As mentioned before, MVP should be a part of Uncle Bob’s Clean architecture. Moreover, good developers should use Dagger to inject presenters dependencies to activities. It also helps maintain, test, and reuse code in future. Currently, Kotlin works very well with Dagger (before the official release it wasn’t so easy), and also with other helpful Android libraries.
Wrap Up
For me, Kotlin is a great language. It’s modern, clear, and expressive while still being developed by great people. And we can use any new release on any Android device and version. Whatever makes me angry at Java, Kotlin improves.

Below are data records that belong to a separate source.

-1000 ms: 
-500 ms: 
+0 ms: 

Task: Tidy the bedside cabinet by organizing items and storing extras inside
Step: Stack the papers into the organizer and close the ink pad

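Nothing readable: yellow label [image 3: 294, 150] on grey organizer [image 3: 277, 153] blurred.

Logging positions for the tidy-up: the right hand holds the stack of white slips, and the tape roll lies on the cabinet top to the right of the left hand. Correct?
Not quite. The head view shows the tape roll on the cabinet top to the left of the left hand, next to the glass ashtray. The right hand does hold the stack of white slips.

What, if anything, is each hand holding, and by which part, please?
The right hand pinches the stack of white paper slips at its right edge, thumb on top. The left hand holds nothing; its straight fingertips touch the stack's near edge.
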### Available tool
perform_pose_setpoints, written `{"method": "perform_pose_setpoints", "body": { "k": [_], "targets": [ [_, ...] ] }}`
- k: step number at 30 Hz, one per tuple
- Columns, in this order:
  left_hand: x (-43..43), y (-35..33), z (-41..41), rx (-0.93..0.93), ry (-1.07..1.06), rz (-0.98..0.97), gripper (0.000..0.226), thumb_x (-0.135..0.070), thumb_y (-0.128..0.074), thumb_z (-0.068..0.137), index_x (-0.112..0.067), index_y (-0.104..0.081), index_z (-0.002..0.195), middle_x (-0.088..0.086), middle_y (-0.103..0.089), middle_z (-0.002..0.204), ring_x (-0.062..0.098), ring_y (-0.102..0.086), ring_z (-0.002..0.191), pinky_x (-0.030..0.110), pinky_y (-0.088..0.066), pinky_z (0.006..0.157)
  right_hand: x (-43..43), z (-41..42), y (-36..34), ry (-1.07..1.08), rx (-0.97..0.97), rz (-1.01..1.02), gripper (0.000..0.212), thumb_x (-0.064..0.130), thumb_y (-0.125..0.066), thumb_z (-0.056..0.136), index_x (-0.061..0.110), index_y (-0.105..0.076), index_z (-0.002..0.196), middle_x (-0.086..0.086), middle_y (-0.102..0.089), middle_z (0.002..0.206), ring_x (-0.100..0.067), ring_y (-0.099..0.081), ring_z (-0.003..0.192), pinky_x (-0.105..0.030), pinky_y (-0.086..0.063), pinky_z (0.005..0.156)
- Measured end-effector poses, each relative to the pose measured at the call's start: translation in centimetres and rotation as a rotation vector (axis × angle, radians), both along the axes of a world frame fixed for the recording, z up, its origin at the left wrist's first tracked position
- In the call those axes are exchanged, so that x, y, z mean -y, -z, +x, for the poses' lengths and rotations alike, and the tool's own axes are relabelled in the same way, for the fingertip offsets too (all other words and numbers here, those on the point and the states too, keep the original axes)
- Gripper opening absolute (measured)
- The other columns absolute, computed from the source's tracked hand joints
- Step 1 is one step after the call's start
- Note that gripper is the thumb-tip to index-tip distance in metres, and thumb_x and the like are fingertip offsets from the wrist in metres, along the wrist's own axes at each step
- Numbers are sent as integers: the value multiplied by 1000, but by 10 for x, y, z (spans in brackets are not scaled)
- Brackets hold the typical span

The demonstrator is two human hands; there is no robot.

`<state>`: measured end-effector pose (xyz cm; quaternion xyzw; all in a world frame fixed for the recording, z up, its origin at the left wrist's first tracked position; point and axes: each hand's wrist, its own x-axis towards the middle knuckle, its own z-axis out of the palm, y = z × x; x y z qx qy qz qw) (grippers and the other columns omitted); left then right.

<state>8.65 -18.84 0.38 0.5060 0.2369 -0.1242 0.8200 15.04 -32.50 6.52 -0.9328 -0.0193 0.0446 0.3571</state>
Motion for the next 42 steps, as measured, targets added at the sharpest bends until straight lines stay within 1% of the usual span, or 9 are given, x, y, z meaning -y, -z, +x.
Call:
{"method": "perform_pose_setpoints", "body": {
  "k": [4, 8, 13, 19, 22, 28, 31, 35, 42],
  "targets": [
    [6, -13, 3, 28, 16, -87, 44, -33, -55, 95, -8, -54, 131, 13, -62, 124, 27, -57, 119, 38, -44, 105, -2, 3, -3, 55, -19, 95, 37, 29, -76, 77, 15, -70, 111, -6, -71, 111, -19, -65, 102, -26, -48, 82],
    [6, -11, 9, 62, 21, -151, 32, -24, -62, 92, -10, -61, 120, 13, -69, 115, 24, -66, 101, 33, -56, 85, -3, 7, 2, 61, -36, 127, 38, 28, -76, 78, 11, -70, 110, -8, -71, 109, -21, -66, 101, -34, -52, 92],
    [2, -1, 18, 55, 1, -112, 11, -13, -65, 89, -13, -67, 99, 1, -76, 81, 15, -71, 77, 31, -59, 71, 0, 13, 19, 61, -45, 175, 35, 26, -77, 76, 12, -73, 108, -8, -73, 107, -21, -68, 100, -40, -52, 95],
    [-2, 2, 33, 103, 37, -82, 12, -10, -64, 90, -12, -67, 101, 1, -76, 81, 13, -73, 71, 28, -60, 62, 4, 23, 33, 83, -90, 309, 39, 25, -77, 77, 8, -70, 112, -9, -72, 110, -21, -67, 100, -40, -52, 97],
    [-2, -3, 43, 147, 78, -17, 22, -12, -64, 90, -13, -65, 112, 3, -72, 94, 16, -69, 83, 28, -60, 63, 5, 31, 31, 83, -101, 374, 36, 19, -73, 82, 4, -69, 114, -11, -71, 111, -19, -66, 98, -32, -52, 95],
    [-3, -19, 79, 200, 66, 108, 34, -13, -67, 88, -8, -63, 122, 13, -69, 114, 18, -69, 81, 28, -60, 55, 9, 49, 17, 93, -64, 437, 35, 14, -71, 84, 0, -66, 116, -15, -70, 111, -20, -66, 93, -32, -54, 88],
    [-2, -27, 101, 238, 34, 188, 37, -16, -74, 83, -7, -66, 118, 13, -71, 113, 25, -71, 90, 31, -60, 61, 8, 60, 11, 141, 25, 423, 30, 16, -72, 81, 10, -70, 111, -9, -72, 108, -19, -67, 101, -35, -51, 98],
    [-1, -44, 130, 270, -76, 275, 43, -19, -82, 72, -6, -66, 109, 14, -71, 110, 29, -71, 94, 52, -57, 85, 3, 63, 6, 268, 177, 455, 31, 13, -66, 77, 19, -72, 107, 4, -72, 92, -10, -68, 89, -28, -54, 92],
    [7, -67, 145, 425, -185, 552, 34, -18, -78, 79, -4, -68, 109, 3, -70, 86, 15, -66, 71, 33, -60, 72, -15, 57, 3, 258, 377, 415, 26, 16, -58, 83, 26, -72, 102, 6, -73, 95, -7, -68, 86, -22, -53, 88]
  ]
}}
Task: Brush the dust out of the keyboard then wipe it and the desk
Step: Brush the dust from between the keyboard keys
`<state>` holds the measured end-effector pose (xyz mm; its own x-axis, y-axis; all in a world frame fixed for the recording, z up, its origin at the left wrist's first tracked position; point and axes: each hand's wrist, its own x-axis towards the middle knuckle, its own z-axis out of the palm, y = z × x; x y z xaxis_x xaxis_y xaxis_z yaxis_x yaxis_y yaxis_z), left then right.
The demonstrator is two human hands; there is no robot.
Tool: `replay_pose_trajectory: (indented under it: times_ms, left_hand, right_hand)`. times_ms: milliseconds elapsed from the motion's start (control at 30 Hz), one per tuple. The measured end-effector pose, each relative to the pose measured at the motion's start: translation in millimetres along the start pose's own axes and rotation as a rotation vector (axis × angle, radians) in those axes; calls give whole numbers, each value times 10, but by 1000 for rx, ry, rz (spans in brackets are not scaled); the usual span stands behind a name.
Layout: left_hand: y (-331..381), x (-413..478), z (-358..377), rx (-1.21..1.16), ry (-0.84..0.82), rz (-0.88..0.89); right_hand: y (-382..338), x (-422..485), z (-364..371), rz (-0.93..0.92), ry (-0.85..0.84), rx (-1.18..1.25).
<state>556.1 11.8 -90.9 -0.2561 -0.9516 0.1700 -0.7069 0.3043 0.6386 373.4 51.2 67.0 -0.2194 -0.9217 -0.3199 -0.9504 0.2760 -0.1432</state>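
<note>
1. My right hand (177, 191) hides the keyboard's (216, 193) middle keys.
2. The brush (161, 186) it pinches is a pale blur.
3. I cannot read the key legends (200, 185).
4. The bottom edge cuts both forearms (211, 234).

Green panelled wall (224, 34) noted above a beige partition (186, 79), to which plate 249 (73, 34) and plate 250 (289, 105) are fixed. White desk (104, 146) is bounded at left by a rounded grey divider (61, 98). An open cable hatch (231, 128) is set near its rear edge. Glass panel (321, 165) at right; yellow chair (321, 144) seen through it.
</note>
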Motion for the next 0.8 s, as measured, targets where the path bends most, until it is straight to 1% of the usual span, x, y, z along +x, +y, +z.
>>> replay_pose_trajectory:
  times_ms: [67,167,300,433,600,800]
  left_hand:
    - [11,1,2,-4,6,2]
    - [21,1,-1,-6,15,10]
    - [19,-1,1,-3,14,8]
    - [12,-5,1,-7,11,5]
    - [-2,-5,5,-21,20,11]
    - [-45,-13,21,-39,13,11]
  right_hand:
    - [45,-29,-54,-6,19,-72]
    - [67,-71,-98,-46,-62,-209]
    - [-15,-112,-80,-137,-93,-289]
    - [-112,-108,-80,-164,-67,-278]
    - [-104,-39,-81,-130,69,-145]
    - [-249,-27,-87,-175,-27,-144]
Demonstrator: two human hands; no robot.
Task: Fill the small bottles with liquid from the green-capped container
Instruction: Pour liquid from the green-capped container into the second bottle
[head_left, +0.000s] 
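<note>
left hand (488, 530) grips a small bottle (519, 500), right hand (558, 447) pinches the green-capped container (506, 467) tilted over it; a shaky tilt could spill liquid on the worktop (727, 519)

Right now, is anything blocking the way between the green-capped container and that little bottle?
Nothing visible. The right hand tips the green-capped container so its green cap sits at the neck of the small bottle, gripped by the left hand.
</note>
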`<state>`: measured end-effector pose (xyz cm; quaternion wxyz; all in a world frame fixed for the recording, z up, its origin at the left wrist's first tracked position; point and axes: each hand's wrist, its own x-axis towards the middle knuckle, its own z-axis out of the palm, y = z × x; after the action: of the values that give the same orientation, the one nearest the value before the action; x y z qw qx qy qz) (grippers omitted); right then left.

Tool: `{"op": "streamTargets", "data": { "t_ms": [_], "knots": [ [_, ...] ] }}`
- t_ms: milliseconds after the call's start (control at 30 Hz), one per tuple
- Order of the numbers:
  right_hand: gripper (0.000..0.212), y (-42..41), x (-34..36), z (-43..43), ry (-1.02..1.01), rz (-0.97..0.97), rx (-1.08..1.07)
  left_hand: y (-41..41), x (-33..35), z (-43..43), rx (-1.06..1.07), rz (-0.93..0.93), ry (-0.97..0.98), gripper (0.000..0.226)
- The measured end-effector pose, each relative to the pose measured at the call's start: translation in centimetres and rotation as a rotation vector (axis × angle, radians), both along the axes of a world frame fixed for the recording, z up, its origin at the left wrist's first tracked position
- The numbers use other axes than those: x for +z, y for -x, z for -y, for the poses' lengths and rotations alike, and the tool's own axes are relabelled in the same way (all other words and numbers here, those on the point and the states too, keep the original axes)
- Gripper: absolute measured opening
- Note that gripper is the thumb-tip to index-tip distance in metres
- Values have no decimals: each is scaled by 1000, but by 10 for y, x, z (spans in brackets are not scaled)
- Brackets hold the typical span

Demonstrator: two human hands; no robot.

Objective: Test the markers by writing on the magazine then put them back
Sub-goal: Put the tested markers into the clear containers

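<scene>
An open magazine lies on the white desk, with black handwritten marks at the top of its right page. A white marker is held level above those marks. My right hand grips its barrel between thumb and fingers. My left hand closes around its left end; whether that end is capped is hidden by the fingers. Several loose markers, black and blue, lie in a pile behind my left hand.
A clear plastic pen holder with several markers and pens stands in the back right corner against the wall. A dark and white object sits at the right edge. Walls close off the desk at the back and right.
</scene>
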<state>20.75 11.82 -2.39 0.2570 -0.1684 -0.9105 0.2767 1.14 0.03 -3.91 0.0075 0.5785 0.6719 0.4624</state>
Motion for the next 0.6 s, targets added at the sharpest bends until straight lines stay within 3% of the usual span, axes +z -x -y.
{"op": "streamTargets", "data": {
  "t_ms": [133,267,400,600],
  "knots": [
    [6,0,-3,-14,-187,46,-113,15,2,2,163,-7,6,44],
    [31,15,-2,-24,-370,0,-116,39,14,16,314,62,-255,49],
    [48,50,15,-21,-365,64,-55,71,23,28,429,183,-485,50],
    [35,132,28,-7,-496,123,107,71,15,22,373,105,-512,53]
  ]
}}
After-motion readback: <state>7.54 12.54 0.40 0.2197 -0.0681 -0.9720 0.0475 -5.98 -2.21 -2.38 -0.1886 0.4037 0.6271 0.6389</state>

Of course, as I said nothing is ideal. Kotlin also have some disadvantages. The newest gradle plugin versions (mainly from alpha or beta) don’t work well with this language. Many people complain that build time is a bit longer than pure Java, and apks have some additional MB’s. But Android Studio and Gradle are still improving, and phones have more and more space for apps. That’s why I believe Kotlin can be a very nice language for every Android developer. Just give it a try, and share in the comments section below what you think.